Parce que la littérature de Michaux n'ignore pas davantage ce qui fait capture et rupture dans le discours psychanalytique, que bien des psychanalystes ou des psychiatres, l'approche du texte doit se faire du dedans. Il y a dans la littérature de Michaux un excès auquel elle ne serait renoncer sans renoncer à elle-même. Excès de sens et de non-sens, excès de corps, excès de traces, excès de tourbillons, excès d'appels, excès de chorégraphies de la lettre. Il serait alors stupide de procéder à une psychanalyse appliquée. C'est bien la pertinence des corpus théoriques qui sera mis à l'épreuve, tant il est vrai que la clinique, tant qu'elle reste conséquente avec ce qui fait en elle force de recherche, attend un peu de savoir qui lui viendrait de ce qui n'est pas elle, et donc de la littérature, de la poésie et … de la musique.

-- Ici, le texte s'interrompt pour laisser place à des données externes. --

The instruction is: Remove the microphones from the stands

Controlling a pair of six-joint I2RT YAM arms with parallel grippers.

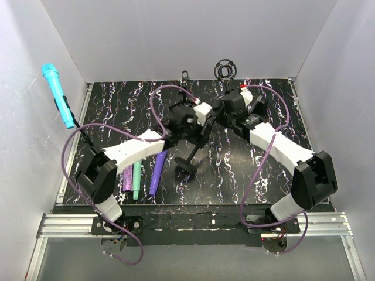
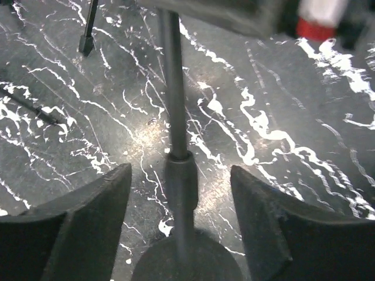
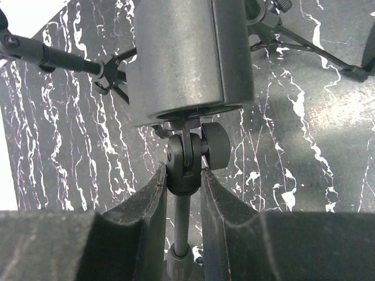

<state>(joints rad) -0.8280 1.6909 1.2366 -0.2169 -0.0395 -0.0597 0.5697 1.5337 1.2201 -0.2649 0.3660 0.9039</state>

A. Brun a sans doute réussit son pari. Elle s'est dotée d'un corpus solide, intelligemment utilisé. Une écriture vivante, nullement empesée, guide le lecteur tout au long de ces 321 pages, avec ce qu'il faut de précision et d'humilité pour donner, sans relâche, l'envie de revenir aux textes mêmes de Michaux et à son travail graphique.

Si on peut, en revanche, se montrer moins convaincu par sa tentative de renouveler l'approche des schizophrénies (il faudrait ici polémiquer encore avec cette notion fourre-tout), on doit reconnaître la qualité et la cohérence du développement concernant la pulsion scopique. Une de mes rares réticences porte sur l'usage un brin trop facile de la notion d'originaire, ici peu mise en rapport -et c'est une surprise, presque une déception- avec ces éclats, ces échecs presque, de la construction du fantasme <<On bat un enfant>> chez H. Michaux comme en témoigne, tout au long de ces écrits ces thèmes de l'enfant pétri, agglutiné au corps maternel et manipulé par ce dernier. On aurait pu trouver là une source de réponse aux questions que ne manque pas de rencontrer A. Brun et qui concernent la dimension d'un au-delà du plaisir pulsionnel et dans le psychogenèse de l'auteur et dans l'expérience toxique.

Il n'en reste pas moins que nous avons affaire à un beau livre, très bien présenté, riche d'une iconographie soigneusement reproduite. À la différence de bien des nanars publié avec constance par cet éditeur, Henri Michaux ou le corps halluciné t ranche sur les facilités contemporaines. On ne le sait que trop, ces dernières tendent soit à annexer l'écriture et l'œuvre comme une champ de récréation, soit à oublier que la clinique (qui est clinique de l'espace, du sexe, de la mort et de l'acte) repose sur une triple articulation où se conjoignent -et non se confondent le champ de l'œuvre et son extension anthropologique, le psychopathologique, le thérapeutique. Ne conserver que ces deux derniers domaines, les réduit, au prix de cette élision, à de consternantes peaux de chagrin.

Pour en revenir au travail d'A. Brun, je pus constater que, s'il apportait beaucoup à qui croit déjà bien connaître H. Michaux, il constitue surtout une très plaisante introduction à la connaissance de cet auteur, quand bien même le volume des Cahiers de l'Herne qui lui était consacré -réédité il y a cinq ans dans Le livre de poche- reste une référence indépassable.